Desde este punto de vista, ¿qué hace pensar que un acreedor ausente o disidente consentirá un pacto arbitral para la validación de un acuerdo con el cual no está conforme? Debe tenerse en cuenta, además, que a diferencia de la labor de la Supersociedades, un Tribunal Arbitral no es gratuito. Lo cual genera aún más dudas sobre la operatividad práctica de este mecanismo.

En algún momento, circuló una propuesta de regulación que preveía hacer extensivos los efectos del pacto arbitral a los acreedores ausentes o disidentes. Sin embargo, esta propuesta, aunque hubiera solucionado el problema de la inviabilidad práctica del arbitraje, no resultaba factible desde el punto de vista constitucional, por el principio de voluntariedad y habilitación de los árbitros.

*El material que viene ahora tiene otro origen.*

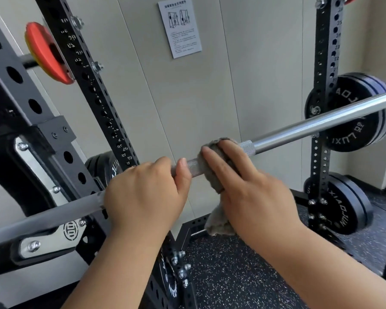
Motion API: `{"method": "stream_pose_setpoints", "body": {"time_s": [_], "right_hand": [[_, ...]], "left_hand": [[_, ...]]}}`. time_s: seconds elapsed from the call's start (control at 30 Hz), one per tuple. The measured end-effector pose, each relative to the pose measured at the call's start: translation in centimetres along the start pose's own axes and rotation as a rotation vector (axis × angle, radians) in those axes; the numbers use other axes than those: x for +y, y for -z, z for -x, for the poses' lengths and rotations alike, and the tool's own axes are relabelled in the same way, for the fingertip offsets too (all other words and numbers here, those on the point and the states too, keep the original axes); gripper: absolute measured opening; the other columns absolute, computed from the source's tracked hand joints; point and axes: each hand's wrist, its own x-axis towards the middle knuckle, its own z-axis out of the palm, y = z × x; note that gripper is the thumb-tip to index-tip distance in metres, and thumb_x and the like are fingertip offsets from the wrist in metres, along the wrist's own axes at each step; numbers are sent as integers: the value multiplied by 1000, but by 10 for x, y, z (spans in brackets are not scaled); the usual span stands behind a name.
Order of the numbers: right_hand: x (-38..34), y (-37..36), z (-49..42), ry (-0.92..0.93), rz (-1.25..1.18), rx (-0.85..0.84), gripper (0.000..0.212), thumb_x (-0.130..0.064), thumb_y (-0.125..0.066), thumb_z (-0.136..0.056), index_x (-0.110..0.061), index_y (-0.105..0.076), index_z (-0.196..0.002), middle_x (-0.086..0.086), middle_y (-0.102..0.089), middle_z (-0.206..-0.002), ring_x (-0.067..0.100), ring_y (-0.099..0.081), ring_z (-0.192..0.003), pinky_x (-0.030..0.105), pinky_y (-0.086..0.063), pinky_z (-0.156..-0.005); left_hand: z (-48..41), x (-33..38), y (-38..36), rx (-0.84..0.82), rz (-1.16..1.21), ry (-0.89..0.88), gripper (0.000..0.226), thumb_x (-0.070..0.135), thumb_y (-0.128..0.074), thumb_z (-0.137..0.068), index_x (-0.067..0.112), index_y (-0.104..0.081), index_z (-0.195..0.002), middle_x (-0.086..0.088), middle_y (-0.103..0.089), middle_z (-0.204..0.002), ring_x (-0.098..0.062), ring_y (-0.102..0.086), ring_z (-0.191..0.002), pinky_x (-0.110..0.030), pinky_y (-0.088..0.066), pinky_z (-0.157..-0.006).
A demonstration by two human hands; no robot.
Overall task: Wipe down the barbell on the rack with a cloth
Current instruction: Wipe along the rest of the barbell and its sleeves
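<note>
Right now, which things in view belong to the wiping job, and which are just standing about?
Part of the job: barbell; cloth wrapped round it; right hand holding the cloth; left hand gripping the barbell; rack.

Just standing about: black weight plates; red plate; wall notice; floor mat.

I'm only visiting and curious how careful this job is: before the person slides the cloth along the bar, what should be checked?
1. The cloth is wrapped round the barbell: ok.
2. The right hand grips the cloth against the barbell: ok.
3. The left hand holds the bare barbell beside the cloth, steadying it: ok.
4. The barbell appears to lie on the left rack hook: ok. Its right support is out of view: cannot tell.
5. The shaft to the right of the cloth is unobstructed: ok.
6. The part already covered is clean: cannot tell.
</note>
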Motion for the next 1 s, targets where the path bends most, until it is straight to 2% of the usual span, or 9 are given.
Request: {"method": "stream_pose_setpoints", "body": {"time_s": [0.07, 0.17, 0.27, 0.33, 0.43, 0.57, 0.7, 0.83, 1.0], "right_hand": [[10, 2, -1, -77, 17, 27, 71, -27, -36, -93, -34, -17, -161, -9, -27, -165, 26, -70, -96, 39, -59, -58], [-11, -1, 0, -147, -67, 106, 72, -16, -57, -86, -26, -42, -155, 11, -40, -158, 27, -53, -53, 30, -42, -41], [-20, 1, 1, -81, -24, -1, 91, -21, -74, -71, -23, -42, -157, 15, -41, -156, 22, -45, -47, 26, -34, -38], [-2, 10, -1, -60, -64, -4, 86, -27, -77, -79, -27, -40, -157, 3, -39, -159, 23, -60, -55, 32, -50, -43], [19, 23, 0, -135, -232, 127, 46, -32, -48, -107, -34, -47, -153, -15, -36, -158, 20, -71, -88, 44, -63, -69], [-7, 19, -2, -143, -275, 76, 51, -40, -32, -102, -36, -49, -151, -12, -35, -156, 24, -69, -91, 46, -62, -74], [4, 21, -6, -80, -165, 54, 57, -51, -17, -106, -36, -48, -151, -11, -39, -155, 25, -69, -78, 43, -60, -58], [25, 26, -2, -190, -153, 149, 44, -38, -37, -107, -31, -52, -148, -7, -41, -153, 25, -69, -79, 42, -60, -58], [-4, 11, -3, -82, -111, 21, 59, -35, -40, -96, -26, -40, -154, 6, -33, -158, 29, -63, -63, 42, -55, -49]], "left_hand": [[-4, 0, 3, -76, -35, 39, 61, 54, -15, -98, 20, -45, -58, 4, -42, -45, -24, -42, -40, -23, -27, -46], [-9, 0, 8, -120, -40, 64, 62, 55, -11, -98, 20, -45, -60, 3, -47, -49, -23, -49, -46, -27, -40, -49], [-7, 0, 10, -107, -41, 44, 60, 55, -11, -100, 22, -43, -63, 3, -48, -51, -24, -49, -48, -28, -37, -48], [1, -2, 7, -70, -23, -17, 54, 54, -15, -102, 24, -42, -67, 6, -48, -55, -24, -45, -50, -31, -32, -49], [15, -5, 3, -46, -27, -51, 48, 57, -19, -103, 25, -50, -85, 8, -54, -74, -22, -47, -68, -38, -37, -65], [14, 14, 6, -71, 9, -52, 47, 60, -18, -101, 27, -52, -97, 8, -55, -90, -23, -53, -85, -43, -42, -77], [6, 21, -8, 9, -40, -94, 40, 51, -26, -105, 23, -51, -90, 3, -57, -77, -28, -55, -71, -39, -37, -65], [6, 18, -18, 124, -20, -100, 43, 45, -27, -104, 19, -53, -83, -2, -54, -68, -30, -51, -60, -36, -32, -59], [-4, 22, -11, 86, 1, -99, 33, 42, -33, -101, 24, -41, -74, -3, -53, -59, -31, -52, -52, -32, -23, -57]]}}
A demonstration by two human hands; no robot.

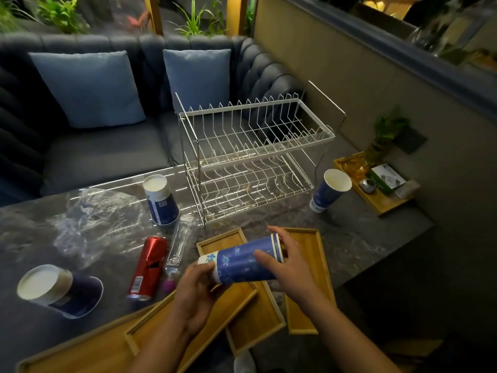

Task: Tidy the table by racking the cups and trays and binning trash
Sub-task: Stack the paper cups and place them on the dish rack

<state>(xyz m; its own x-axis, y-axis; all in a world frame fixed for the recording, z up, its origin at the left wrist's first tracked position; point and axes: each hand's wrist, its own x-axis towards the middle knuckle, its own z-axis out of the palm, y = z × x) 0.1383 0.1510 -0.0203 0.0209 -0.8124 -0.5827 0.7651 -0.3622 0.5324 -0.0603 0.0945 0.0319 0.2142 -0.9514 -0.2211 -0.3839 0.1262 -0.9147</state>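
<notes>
Between the two hands, held sideways in the air, is a stack of blue paper cups (243,262). The left hand (196,294) curls round its narrow white base end, and the right hand (290,267) wraps its fingers over the rim end, where at least two nested rims show. Both hands are clamped on the same stack. Directly beneath the hands lie several wooden trays (313,254), overlapping at angles on the dark table (376,238), with the largest one (80,351) reaching out past the left wrist. Beyond the fingertips of both hands stands a two-tier wire dish rack (252,157), with nothing on either shelf. Beyond the left hand and to its outer side a red can (149,267) lies on its side, just beside a clear plastic sleeve (180,243). Farther out an upturned cup (161,200) sits base up by a crumpled clear plastic sheet (94,219). Well off to the left of the left hand another cup (53,289) rests with its white base toward the camera. Beyond the right hand and to its outer side an open cup (330,189) stands mouth up, near the rack's corner and a small side tray (382,205) holding a plant.
</notes>
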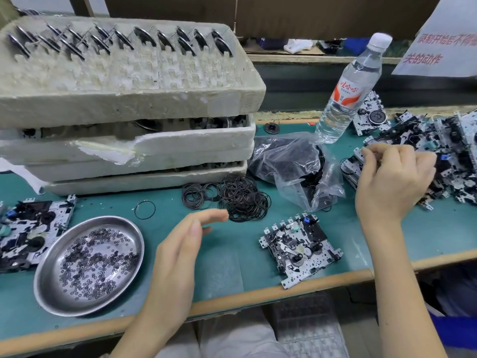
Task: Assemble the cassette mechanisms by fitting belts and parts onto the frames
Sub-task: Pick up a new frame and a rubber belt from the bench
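Far to the left of the loose heap of thin black rubber belts [241,198], a black-and-silver cassette mechanism [31,228] lies flat on the green-topped table [227,264]. Left of the heap and nearer the person sits a round stainless-steel dish [89,264] scattered with tiny dark washers. Behind the heap and to its left stands a stack of white foam trays [129,140]. The top tray carries rows of dark metal flywheels [144,38] set on edge in slots. A single black belt loop [145,209] lies just left of the heap, apart from it.

The left hand [180,251] hovers just in front of the heap with its fingers straight and relaxed, holding nothing. Its blurred fingertips come close to the heap's near edge, and it is not clear whether they touch it.

Right of the heap and nearer the table edge, a silver stamped-metal cassette frame [299,250] fitted with black parts lies flat, with neither hand on it. Just right of the heap and behind it slumps a crumpled clear plastic bag [296,166] holding more belts. Behind the bag is a clear water bottle [348,86] with a red-and-white label.

Well to the right of the heap, the right hand [392,177] has its fingers curled and pinches the outermost frame [352,164] of a pile of cassette mechanisms [438,151]. Far right and behind the heap hangs a white paper sign [438,34] with red characters.
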A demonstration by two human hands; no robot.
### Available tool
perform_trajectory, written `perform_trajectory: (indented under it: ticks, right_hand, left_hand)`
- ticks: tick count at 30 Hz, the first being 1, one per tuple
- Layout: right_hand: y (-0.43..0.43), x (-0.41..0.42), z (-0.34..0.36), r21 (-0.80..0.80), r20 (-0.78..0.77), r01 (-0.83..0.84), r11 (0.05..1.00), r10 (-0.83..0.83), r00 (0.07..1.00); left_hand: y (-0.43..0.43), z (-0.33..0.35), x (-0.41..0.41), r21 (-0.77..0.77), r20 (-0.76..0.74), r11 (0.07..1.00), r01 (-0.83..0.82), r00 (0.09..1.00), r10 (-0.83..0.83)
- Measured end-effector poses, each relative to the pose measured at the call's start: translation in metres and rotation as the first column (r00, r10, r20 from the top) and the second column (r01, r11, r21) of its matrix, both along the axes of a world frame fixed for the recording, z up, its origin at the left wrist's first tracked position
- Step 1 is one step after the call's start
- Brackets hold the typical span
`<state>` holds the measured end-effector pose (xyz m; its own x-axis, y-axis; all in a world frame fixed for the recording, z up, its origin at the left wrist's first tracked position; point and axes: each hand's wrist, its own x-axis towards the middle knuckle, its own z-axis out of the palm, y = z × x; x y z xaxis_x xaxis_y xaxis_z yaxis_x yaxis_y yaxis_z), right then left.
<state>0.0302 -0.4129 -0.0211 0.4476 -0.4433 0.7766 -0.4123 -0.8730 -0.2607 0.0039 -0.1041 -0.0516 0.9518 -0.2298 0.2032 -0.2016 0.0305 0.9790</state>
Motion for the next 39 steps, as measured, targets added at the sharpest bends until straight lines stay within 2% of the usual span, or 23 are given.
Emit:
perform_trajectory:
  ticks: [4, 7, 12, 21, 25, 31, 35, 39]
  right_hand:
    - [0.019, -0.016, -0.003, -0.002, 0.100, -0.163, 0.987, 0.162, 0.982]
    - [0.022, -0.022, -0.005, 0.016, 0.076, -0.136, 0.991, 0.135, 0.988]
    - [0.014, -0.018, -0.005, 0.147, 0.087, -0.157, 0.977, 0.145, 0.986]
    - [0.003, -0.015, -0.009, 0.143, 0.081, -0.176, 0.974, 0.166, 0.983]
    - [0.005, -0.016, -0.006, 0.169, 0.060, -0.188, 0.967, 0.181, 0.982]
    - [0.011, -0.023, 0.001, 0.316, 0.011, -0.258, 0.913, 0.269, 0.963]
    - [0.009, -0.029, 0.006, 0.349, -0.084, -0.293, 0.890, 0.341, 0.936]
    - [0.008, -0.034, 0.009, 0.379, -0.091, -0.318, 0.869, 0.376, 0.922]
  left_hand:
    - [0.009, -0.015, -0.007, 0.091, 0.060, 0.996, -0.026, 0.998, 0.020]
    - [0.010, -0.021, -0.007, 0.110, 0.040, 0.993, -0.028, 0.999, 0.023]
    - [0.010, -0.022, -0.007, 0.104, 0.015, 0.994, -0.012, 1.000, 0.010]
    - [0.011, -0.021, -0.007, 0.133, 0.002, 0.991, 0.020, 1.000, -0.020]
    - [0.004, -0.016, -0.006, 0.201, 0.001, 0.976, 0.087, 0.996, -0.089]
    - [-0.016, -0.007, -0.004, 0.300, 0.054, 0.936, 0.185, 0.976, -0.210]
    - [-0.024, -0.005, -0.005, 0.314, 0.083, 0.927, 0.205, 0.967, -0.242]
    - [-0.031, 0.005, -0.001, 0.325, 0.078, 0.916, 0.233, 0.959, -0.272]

La extensión a terceros de un pacto arbitral requiere, cuando menos, una conducta que pueda dar a entender que, de manera tácita, una parte tiene la intención o al menos se representa la posibilidad de adherir al pacto; como sucede, por ejemplo, cuando un tercero garantiza un contrato que contiene una cláusula de esta naturaleza. En este caso ocurre todo lo contrario: existe una voluntad manifiesta de ir en contra del acuerdo o la de ni siquiera participar en él.

En conclusión, la existencia de métodos alternativos de resolución de conflictos en procesos de insolvencia es, en teoría, una buena idea. Sin embargo, la naturaleza del arbitraje parece incompatible con los procesos de insolvencia. Para que el mismo sea viable, se requiere de un deudor activo que, antes de iniciar con el procedimiento, logre obtener el consentimiento de todos sus acreedores para la celebración de un pacto arbitral. De otro modo, lamentamos predecir, este mecanismo está destinado al fracaso.